(WHAT THE TASK REQUIRES) Please repeat, precisely as written, only the lines from the one containing "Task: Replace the" through the last line of the records below, pictures omitted.

[Start of section]

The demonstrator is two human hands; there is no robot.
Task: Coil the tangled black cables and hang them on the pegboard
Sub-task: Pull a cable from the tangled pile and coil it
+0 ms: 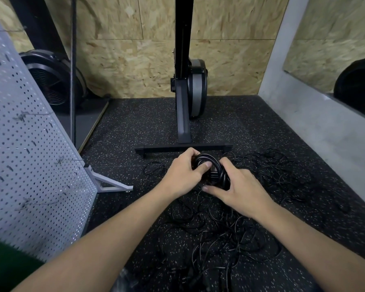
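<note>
Tangle of loose black cables [219, 228] lies nearest, spread over the rubber floor [135, 123]. Just past it, both hands grasp one coiled cable [213, 165]: the left hand [183, 175] curls round the loop's left side, and the right hand [238, 190] wraps the lower right. The loop stands roughly upright between them. Rowing machine base [183, 148] is behind. The pegboard [30, 144] is to the left, so the left hand is nearer for the hang.

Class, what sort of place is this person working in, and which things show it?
Probably a gym's storage corner: speckled rubber floor, an exercise machine stood upright against the chipboard wall, and another fan-wheel machine at the left.
</note>
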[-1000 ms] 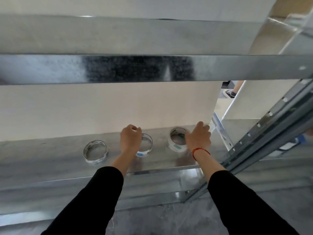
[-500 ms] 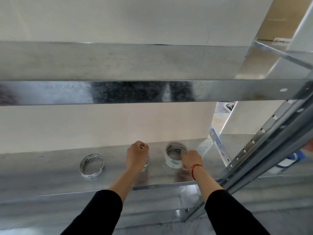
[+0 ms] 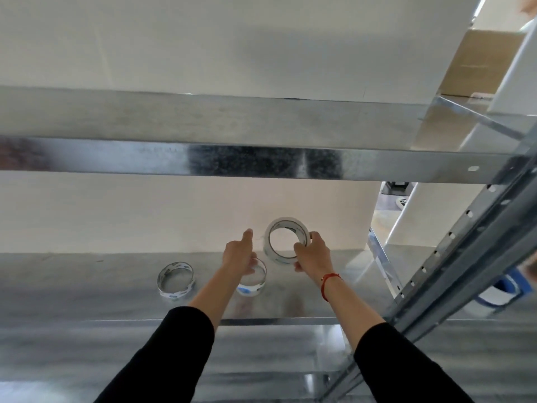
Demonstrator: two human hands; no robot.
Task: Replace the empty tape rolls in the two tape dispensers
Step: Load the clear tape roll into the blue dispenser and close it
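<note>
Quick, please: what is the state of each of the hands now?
Left hand: at the middle tape roll; grip cannot be told.
Right hand: closed, holding the white tape roll.

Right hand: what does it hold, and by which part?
The right hand holds the white tape roll by the right side of its rim.

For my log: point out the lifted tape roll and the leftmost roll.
lifted tape roll [image 3: 268, 251], head view, lower-left band.
leftmost roll [image 3: 174, 295], head view, front wall.

Tape roll in right hand above shelf
</note>
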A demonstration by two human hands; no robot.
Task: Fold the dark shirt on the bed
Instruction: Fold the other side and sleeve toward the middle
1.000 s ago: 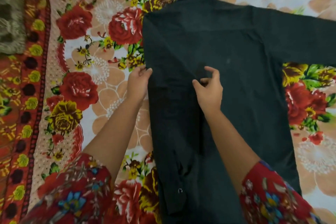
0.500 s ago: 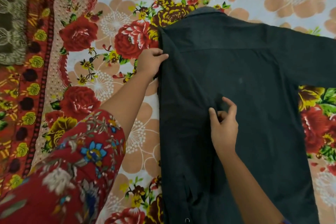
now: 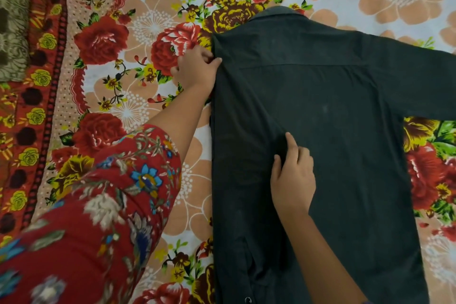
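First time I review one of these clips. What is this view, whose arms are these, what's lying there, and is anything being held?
No machine here: a person wears one camera on the head, looking down at their own arms. A dark shirt lies on a flowered bedsheet, collar away from the person, one sleeve spread to the right. The left hand pinches the shirt's left edge near the shoulder. The right hand rests on the middle of the cloth, forefinger stretched out; whether it grips a fold is unclear.
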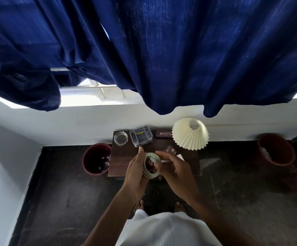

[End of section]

(EXPECTED ANSWER)
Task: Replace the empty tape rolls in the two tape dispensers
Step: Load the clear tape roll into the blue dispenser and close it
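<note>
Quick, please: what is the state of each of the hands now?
Left hand: at the middle tape roll; grip cannot be told.
Right hand: closed, holding the white tape roll.

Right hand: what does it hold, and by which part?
The right hand holds the white tape roll by the right side of its rim.

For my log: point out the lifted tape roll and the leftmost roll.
lifted tape roll [image 3: 268, 251], head view, lower-left band.
leftmost roll [image 3: 174, 295], head view, front wall.

Tape roll in right hand above shelf
</note>
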A demonstration by two human hands; no robot.
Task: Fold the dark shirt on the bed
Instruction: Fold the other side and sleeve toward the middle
1.000 s ago: 
0.500 s ago: 
now: 
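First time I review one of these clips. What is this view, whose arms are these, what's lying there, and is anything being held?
No machine here: a person wears one camera on the head, looking down at their own arms. A dark shirt lies on a flowered bedsheet, collar away from the person, one sleeve spread to the right. The left hand pinches the shirt's left edge near the shoulder. The right hand rests on the middle of the cloth, forefinger stretched out; whether it grips a fold is unclear.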

That makes the output complete.